▸ SOURCE MATERIAL
%%

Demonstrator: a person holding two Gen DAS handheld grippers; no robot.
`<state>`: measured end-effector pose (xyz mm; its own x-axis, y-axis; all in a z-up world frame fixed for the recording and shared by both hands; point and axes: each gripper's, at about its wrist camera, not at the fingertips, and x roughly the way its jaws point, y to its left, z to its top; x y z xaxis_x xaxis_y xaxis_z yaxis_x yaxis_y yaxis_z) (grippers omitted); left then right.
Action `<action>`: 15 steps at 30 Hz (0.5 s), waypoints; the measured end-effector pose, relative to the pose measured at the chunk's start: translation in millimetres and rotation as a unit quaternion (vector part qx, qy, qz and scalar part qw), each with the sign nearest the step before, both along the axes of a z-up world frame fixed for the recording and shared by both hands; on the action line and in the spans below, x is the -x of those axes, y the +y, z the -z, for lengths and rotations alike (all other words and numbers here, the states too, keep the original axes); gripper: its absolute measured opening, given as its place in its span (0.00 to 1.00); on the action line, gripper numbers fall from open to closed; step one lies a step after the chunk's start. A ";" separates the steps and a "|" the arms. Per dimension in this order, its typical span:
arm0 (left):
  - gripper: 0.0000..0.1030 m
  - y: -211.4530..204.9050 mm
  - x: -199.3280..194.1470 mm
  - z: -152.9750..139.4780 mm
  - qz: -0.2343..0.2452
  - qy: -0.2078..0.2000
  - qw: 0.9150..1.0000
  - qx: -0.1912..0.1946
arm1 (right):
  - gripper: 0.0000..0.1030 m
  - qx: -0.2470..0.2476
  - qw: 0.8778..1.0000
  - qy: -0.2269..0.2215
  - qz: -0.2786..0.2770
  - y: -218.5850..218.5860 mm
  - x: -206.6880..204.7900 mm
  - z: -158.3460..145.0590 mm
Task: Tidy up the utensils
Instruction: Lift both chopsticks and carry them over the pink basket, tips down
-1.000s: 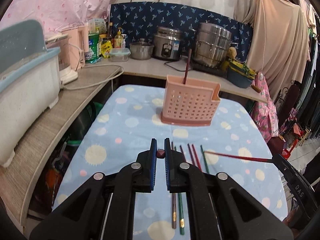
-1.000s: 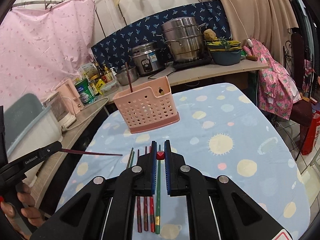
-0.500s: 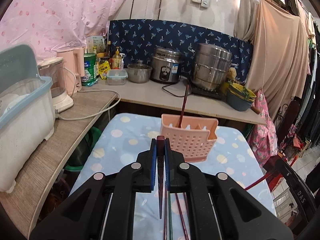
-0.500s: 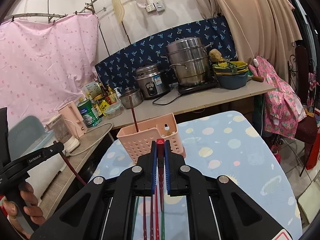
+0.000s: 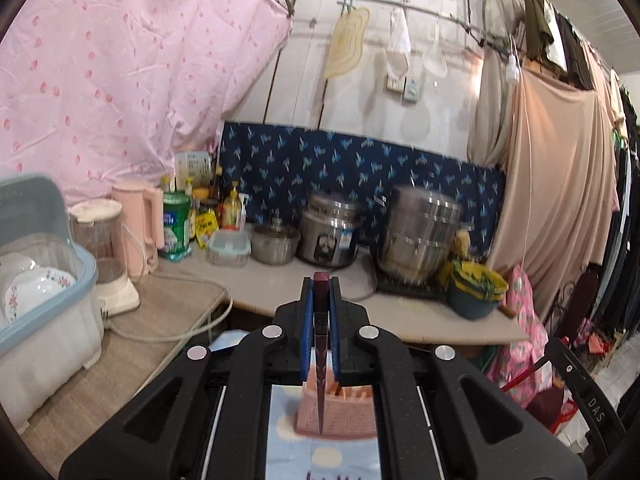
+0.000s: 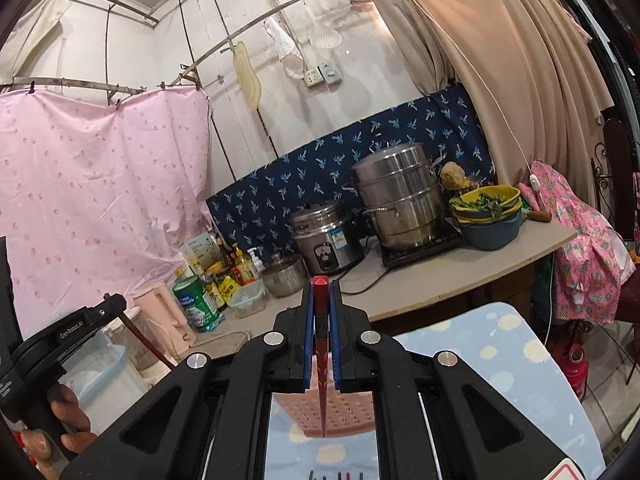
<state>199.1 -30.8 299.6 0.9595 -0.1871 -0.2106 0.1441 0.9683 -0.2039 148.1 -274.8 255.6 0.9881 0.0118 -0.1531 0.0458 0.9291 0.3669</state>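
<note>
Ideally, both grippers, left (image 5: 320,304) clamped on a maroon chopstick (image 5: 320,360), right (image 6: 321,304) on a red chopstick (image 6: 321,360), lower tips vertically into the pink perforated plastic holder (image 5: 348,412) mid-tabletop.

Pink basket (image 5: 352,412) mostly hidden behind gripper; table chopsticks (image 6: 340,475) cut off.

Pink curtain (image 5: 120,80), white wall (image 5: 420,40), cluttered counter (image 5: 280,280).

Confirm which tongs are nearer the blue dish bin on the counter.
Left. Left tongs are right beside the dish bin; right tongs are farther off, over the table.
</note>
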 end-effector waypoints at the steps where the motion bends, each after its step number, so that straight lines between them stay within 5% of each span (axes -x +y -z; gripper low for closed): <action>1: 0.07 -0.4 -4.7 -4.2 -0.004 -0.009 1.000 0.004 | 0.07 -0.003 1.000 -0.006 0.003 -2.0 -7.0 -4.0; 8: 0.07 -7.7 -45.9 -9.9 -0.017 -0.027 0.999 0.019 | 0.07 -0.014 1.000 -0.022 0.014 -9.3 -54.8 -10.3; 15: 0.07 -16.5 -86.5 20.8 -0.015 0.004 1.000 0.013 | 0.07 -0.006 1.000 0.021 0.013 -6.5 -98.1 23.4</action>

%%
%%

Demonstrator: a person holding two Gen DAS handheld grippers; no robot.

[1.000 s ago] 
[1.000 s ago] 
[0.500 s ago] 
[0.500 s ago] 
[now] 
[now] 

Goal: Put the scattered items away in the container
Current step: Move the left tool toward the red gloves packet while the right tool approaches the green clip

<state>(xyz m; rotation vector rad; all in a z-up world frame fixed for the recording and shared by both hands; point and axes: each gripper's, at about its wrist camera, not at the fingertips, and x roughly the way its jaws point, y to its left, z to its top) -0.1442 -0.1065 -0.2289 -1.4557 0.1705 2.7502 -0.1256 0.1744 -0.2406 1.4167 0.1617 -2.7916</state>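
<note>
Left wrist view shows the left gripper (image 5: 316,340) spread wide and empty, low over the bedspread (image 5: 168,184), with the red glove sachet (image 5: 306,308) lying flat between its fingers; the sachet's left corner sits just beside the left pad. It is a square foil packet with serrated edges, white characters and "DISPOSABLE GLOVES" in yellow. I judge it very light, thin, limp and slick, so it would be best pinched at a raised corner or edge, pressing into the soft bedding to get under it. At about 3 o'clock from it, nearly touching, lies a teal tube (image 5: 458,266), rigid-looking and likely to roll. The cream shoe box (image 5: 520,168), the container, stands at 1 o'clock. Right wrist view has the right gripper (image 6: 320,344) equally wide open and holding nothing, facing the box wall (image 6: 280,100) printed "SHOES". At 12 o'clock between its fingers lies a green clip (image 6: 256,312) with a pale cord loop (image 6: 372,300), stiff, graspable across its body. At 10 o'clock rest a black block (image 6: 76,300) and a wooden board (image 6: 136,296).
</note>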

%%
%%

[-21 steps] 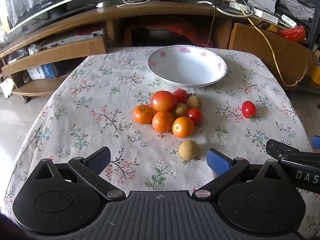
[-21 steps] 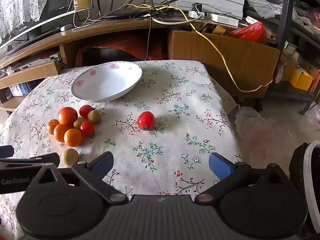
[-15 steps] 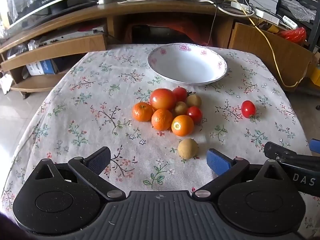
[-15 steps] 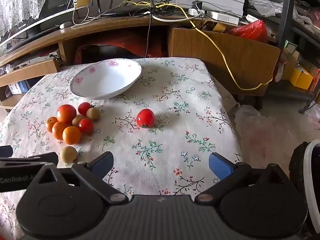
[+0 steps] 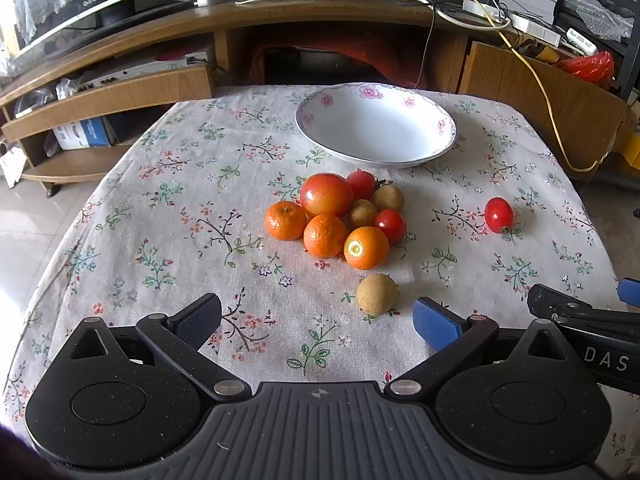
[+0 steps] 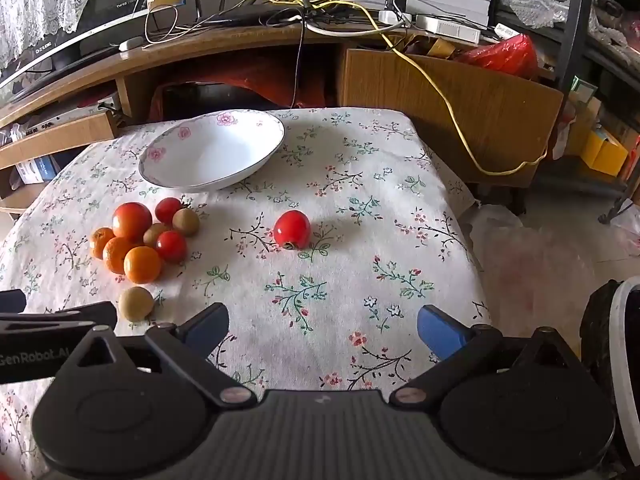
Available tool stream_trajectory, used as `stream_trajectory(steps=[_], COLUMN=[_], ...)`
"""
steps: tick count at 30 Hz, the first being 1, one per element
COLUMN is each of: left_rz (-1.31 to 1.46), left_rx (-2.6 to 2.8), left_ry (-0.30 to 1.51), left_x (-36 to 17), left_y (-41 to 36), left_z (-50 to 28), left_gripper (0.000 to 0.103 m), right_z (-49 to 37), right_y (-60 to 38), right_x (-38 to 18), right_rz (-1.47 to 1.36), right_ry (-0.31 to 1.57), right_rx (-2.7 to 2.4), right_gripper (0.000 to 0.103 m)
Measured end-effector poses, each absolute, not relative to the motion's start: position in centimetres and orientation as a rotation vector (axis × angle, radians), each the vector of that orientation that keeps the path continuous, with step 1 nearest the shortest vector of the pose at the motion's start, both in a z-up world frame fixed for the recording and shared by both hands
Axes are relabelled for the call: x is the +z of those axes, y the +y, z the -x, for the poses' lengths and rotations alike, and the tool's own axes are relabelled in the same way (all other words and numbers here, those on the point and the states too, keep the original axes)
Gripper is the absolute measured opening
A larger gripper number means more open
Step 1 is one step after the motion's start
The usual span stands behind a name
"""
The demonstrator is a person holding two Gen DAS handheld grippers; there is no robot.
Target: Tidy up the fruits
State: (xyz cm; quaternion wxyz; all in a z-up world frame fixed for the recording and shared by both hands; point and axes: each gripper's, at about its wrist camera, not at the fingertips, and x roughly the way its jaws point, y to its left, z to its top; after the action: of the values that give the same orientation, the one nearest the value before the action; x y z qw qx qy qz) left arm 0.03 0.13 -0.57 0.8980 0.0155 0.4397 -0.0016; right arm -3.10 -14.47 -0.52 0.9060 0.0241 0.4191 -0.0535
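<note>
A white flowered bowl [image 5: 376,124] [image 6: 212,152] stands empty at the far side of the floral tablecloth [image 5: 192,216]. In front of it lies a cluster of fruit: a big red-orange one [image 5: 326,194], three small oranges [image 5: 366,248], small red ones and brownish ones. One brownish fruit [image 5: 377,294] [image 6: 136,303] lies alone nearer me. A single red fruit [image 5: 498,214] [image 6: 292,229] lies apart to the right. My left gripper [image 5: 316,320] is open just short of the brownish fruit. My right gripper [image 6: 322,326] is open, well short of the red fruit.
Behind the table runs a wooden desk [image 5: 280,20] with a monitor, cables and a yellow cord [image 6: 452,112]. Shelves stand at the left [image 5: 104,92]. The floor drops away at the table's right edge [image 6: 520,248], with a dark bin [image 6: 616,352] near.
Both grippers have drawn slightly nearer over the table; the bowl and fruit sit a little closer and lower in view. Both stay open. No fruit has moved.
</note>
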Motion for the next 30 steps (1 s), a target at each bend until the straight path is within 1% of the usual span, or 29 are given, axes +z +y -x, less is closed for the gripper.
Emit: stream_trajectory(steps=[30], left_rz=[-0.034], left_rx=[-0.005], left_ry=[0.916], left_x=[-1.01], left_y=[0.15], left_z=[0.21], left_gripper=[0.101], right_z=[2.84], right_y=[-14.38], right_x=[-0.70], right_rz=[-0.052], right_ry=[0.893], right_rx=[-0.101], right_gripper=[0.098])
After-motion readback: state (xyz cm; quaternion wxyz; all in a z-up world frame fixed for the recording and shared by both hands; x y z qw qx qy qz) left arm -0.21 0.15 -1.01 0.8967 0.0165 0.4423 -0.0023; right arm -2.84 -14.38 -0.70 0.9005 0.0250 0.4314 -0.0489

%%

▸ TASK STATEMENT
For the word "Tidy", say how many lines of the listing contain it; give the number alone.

▸ RESPONSE BOX
2